Sources: Italian Ministry of the Interior

===Constituencies===

| N° | Constituency | Elected | Party | Votes % | Others |
|---|---|---|---|---|---|
| 1 | Bergamo | Gianbattista Scaglia | Christian Democracy | 59.6% |  |
| 2 | Clusone | Giuseppe Belotti | Christian Democracy | 66.6% |  |
| 3 | Treviglio | Nullo Biaggi | Christian Democracy | 60.8% |  |
| 4 | Brescia | Mino Martinazzoli | Christian Democracy | 44.9% |  |
| 5 | Breno | Giacomo Mazzoli | Christian Democracy | 58.1% |  |
| 6 | Chiari | Faustino Zugno | Christian Democracy | 58.0% |  |
| 7 | Salò | Fabiano De Zan Egidio Ariosto | Christian Democracy Italian Democratic Socialist Party | 49.1% 8.3% |  |
| 8 | Como | Ubaldo De Ponti Virginio Bertinelli | Christian Democracy Italian Democratic Socialist Party | 44.0% 9.2% |  |
| 9 | Lecco | Tommaso Morlino | Christian Democracy | 52.7% |  |
| 10 | Cantù | Mario Martinelli | Christian Democracy | 51.7% | Carlo Porro (PSDI) 7.2% |
| 11 | Cremona | Vincenzo Vernaschi Giuseppe Garoli Giuseppe Grossi | Christian Democracy Italian Communist Party Italian Socialist Party | 39.9% 32.0% 15.4% |  |
| 12 | Crema | Narciso Patrini | Christian Democracy | 51.2% |  |
| 13 | Mantua | Tullia Romagnoli | Italian Communist Party (Gsi) | 31.9% | Leonello Zenti (DC) 35.7% |
| 14 | Ostiglia | Agostino Zavattini Renato Colombo | Italian Communist Party Italian Socialist Party | 39.3% 16.7% |  |
| 15 | Milan 1 | Giorgio Bergamasco Giovanni Nencioni Giovanni Spadolini | Italian Liberal Party Italian Social Movement Italian Republican Party | 16.1% 14.8% 9.0% |  |
| 16 | Milan 2 | Arturo Robba | Italian Liberal Party | 14.1% |  |
| 17 | Milan 3 | Giorgio Pisanò | Italian Social Movement | 11.9% |  |
| 18 | Milan 4 | None elected |  |  |  |
| 19 | Milan 5 | Mario Venanzi | Italian Communist Party | 27.2% |  |
| 20 | Milan 6 | Lelio Basso | Italian Communist Party (Gsi) | 29.5% |  |
| 21 | Abbiategrasso | Luigi Noè Ada Valeria Ruhl Agostino Viviani | Christian Democracy Italian Communist Party Italian Socialist Party | 40.2% 29.9% 16.9% |  |
| 22 | Rho | Ettore Calvi Modesto Merzario | Christian Democracy Italian Communist Party (PSIUP) | 37.7% 31.5% |  |
| 23 | Monza | Vittorio Pozzar | Christian Democracy | 41.8% |  |
| 24 | Vimercate | Giovanni Marcora Guido Venegoni | Christian Democracy Italian Communist Party | 45.8% 25.8% |  |
| 25 | Lodi | Camillo Ripamonti Rodolfo Bollini | Christian Democracy Italian Communist Party | 41.6% 33.3% |  |
| 26 | Pavia | Renato Cebrelli | Italian Communist Party | 34.2% |  |
| 27 | Voghera | Giorgio Piovano | Italian Communist Party | 31.7% |  |
| 28 | Vigevano | Armando Cossutta | Italian Communist Party | 42.3% |  |
| 29 | Sondrio | Athos Valsecchi Edoardo Catellani | Christian Democracy Italian Socialist Party | 53.0% 18.6% |  |
| 30 | Varese | Pio Alessandrini Paolo Cavezzali | Christian Democracy Italian Socialist Party | 41.7% 15.5% |  |
| 31 | Busto Arsizio | Pierino Azimonti Michele Zuccalà | Christian Democracy Italian Socialist Party | 43.8% 15.4% |  |

- Senators with a direct mandate have bold percentages.
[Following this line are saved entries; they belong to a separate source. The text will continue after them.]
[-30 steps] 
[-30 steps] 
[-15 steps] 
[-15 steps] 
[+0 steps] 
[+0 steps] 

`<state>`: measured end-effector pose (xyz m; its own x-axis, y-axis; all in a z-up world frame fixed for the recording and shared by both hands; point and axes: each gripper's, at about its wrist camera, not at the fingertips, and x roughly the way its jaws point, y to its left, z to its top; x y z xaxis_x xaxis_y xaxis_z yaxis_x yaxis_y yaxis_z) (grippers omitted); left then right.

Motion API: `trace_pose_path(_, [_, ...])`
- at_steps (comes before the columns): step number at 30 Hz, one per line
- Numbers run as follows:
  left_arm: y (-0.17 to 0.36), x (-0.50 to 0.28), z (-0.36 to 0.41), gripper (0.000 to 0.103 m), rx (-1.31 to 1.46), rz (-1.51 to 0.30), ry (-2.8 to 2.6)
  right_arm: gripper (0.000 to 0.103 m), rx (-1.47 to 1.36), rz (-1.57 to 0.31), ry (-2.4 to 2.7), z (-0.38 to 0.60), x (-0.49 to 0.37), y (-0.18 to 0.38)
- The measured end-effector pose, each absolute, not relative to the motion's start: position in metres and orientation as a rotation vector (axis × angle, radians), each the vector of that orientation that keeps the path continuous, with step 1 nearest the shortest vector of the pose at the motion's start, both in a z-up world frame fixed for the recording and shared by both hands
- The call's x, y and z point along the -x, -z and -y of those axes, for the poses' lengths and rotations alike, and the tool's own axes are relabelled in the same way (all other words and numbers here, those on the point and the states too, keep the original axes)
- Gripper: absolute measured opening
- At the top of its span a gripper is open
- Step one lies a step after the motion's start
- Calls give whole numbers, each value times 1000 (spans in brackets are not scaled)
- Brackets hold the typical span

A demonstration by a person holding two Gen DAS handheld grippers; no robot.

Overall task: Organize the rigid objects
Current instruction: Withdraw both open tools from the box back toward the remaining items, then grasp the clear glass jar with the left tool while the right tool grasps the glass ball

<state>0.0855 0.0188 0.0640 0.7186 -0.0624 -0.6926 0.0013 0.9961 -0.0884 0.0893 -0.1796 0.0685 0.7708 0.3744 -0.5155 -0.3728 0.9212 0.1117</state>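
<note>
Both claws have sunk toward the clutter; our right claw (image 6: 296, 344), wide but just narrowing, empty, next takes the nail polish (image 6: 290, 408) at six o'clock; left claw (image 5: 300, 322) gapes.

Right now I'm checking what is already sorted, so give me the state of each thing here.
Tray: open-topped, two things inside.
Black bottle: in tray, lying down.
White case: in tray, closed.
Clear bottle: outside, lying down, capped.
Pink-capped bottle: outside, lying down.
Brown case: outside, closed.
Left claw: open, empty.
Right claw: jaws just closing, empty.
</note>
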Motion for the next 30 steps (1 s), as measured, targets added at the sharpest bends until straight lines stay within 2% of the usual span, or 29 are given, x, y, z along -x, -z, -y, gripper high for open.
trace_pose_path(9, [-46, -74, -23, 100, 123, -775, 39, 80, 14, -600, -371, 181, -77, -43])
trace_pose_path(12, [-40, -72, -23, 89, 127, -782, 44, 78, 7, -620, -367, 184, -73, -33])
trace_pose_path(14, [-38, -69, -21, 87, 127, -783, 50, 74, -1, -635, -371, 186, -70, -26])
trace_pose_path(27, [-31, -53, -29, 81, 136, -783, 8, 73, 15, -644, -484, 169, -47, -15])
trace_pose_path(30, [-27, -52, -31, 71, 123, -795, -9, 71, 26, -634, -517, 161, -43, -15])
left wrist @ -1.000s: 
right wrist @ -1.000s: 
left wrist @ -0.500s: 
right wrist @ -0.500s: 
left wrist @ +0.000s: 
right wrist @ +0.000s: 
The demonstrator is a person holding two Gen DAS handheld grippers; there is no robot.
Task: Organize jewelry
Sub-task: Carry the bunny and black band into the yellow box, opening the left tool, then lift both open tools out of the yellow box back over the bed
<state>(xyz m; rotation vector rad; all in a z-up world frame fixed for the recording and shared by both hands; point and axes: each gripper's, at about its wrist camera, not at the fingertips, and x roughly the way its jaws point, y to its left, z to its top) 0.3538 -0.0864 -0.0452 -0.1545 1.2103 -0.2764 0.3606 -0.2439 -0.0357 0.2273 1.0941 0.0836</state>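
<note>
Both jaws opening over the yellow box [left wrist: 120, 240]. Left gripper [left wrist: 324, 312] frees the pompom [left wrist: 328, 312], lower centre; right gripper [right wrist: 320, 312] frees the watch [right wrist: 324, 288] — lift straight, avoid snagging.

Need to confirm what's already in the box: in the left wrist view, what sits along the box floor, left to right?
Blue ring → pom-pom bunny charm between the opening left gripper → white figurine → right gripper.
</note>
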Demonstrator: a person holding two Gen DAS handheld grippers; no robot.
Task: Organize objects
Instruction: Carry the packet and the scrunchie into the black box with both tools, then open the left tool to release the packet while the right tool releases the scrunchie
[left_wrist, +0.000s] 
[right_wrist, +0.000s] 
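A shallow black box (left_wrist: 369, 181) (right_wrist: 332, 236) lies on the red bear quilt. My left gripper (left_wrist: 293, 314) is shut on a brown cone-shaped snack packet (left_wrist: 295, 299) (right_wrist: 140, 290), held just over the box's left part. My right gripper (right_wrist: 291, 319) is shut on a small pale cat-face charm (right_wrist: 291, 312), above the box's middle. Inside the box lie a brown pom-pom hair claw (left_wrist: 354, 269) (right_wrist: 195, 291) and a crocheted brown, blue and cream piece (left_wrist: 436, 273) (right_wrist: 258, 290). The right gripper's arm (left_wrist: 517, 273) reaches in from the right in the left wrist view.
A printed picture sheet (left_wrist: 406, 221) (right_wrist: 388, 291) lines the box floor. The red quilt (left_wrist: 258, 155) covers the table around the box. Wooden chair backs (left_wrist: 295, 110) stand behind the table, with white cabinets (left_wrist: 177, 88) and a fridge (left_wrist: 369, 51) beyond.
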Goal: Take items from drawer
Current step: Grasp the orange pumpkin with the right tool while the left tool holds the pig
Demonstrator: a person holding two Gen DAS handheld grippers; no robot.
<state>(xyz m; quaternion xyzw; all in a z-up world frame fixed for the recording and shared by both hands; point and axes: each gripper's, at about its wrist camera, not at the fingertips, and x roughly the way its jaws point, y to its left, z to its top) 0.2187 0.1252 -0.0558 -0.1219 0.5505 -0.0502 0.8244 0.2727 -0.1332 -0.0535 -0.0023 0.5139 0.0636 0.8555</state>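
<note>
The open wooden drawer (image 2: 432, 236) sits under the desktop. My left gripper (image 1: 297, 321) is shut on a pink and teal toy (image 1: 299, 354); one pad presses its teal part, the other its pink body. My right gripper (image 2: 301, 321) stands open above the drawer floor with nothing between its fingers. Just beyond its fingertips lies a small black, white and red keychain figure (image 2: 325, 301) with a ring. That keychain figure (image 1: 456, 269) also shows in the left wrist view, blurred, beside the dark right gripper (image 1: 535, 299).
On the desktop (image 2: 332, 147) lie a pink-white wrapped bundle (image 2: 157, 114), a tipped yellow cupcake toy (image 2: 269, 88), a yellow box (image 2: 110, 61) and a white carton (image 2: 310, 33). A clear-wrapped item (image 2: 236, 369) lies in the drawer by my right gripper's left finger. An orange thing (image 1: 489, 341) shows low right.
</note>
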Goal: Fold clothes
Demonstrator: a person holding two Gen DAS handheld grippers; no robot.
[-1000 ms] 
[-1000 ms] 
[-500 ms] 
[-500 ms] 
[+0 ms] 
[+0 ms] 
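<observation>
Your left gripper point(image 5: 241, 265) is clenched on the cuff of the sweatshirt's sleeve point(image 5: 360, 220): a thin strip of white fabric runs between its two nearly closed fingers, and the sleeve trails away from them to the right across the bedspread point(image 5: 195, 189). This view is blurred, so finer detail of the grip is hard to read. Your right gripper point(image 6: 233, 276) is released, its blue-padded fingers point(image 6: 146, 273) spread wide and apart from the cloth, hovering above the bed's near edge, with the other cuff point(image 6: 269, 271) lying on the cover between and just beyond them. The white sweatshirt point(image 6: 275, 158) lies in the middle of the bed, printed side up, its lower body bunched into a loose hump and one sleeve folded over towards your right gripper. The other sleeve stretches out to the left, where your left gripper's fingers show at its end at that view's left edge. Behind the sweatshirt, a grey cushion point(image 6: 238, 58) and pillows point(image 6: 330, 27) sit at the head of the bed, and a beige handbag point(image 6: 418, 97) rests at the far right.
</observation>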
The electoral system was, in the other cases, a form of proportional representation and not a FPTP race: so candidates winning with a simple plurality could have (and usually had) a candidate (usually a Christian democrat) with more votes in their constituency.

===Substitutions===
- Carlo Porro for Cantù (7.2%) replaced Virginio Bertinelli in 1973. Reason: death.
- Leonello Zenti for Mantua (35.7%) replaced Faustino Zugno in 1975. Reason: death.